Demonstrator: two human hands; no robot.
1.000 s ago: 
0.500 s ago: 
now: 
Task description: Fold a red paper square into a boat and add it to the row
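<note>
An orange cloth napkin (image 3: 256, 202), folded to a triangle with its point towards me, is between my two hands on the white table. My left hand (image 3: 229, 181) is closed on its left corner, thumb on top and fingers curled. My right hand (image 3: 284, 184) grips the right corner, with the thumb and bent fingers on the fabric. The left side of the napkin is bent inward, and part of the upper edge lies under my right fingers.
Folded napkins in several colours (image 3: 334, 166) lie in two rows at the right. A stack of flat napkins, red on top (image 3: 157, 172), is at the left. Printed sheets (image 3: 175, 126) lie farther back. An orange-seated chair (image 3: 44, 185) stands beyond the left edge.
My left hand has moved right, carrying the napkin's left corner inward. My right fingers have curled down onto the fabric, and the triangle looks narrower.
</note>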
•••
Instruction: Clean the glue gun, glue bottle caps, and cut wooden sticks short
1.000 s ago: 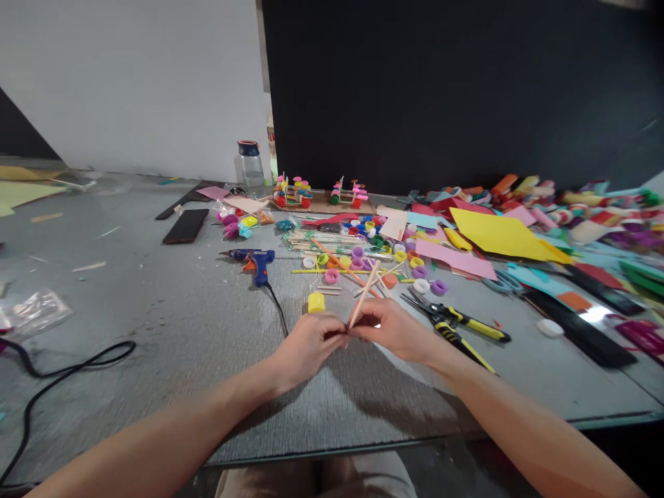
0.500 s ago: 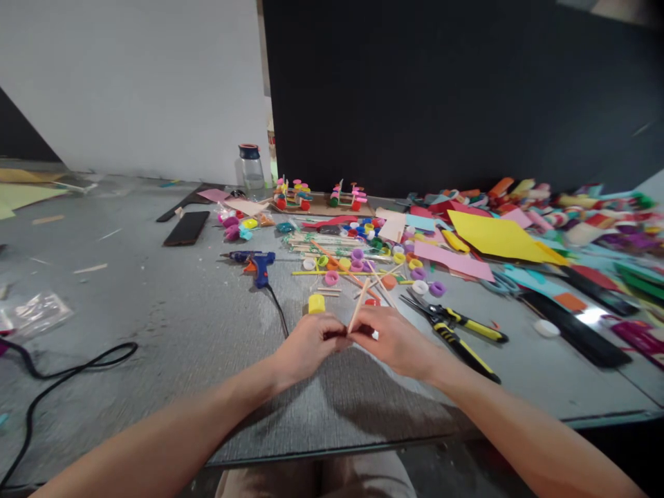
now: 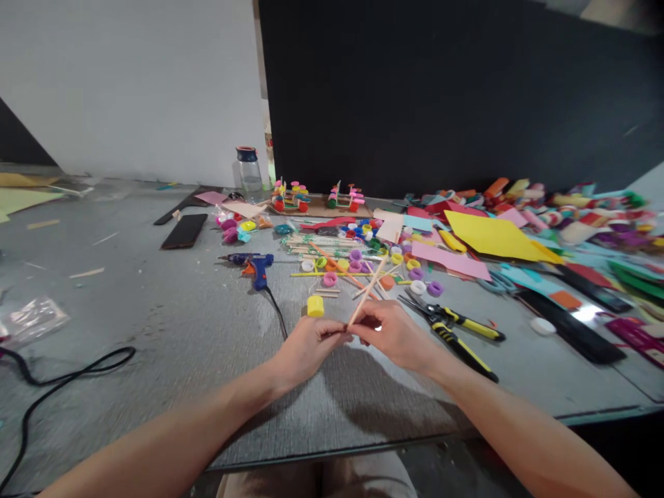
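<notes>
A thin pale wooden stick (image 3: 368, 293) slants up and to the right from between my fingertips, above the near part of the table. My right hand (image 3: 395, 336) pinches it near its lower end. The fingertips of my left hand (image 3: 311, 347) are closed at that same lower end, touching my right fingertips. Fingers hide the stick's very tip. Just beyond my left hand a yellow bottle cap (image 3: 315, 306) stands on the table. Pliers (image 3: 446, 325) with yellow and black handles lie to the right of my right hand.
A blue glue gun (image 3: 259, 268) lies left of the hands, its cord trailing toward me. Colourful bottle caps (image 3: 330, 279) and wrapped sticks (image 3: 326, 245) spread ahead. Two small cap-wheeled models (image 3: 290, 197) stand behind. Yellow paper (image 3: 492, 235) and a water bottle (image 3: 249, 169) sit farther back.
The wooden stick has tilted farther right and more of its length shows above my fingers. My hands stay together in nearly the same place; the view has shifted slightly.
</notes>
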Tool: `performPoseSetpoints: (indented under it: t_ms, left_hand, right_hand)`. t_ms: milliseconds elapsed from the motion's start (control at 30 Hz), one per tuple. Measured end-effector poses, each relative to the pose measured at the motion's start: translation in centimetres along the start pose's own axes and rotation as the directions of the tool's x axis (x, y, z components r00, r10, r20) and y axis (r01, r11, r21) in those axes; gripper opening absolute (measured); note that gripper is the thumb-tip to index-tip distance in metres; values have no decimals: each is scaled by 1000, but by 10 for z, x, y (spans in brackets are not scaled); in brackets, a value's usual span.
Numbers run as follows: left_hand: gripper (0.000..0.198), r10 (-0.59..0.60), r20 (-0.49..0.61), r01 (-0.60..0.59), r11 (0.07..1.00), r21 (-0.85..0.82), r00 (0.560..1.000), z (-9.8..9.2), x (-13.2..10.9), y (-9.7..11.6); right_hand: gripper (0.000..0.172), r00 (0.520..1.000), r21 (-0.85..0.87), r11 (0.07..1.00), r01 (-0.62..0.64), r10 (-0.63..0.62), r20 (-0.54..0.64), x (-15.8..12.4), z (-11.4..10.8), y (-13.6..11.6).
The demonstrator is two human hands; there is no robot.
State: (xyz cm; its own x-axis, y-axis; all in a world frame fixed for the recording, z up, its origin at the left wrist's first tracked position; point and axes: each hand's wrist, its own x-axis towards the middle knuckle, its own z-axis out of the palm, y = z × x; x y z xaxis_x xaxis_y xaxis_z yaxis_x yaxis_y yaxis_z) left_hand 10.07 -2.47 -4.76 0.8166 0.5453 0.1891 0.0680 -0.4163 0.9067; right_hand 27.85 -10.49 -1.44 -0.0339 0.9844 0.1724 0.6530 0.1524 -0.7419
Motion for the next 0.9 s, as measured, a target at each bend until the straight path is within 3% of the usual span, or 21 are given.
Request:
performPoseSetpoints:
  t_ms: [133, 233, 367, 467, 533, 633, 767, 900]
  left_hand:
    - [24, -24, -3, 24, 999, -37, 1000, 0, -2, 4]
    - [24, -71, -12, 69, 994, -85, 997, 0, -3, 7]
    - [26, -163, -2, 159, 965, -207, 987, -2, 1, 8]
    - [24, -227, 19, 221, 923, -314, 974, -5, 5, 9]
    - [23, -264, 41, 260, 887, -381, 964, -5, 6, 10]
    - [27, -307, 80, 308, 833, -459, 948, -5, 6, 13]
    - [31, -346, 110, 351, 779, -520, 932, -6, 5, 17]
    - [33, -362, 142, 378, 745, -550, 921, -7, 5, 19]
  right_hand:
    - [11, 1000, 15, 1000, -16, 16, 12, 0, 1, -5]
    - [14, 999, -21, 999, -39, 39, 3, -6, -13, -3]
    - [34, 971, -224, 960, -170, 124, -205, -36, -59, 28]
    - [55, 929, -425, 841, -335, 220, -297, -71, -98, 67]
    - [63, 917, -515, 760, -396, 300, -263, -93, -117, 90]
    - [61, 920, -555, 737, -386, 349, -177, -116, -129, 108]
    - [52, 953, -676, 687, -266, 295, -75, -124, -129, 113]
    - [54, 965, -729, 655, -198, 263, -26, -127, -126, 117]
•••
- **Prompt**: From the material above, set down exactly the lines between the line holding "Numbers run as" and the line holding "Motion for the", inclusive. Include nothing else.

- **Response to this task**:
Numbers run as follows: left_hand: gripper (0.000..0.198), r10 (-0.59..0.60), r20 (-0.49..0.61), r01 (-0.60..0.59), r11 (0.07..1.00), r21 (-0.85..0.82), r00 (0.560..1.000), z (-9.8..9.2), x (-13.2..10.9), y (-9.7..11.6); right_hand: gripper (0.000..0.172), r00 (0.520..1.000), r21 (-0.85..0.87), r11 (0.07..1.00), r01 (-0.62..0.64), r10 (-0.63..0.62), r20 (-0.54..0.64), x (-15.8..12.4), z (-11.4..10.8), y (-13.6..11.6).
The demonstrator is two human hands; there is no robot.
State: (xyz cm; its own x-axis, y-axis; all in a world frame fixed for the recording, z up, its origin at the left wrist's first tracked position; point and axes: each hand's wrist, its own x-axis towards the middle knuckle, its own z-axis out of the palm, y = z × x; x y z xaxis_x xaxis_y xaxis_z yaxis_x yaxis_y yaxis_z) left_hand 10.07 -2.47 -4.76 0.8166 0.5453 0.1891 0.0680 -0.4163 0.9067; right_hand 27.85 -10.49 -1.44 -0.0339 0.9844 0.1724 0.6530 0.1524 -0.7419
Motion for the next 0.9 s, as measured, a target at each bend until the straight path is within 3% of the usual span, or 21 are given.

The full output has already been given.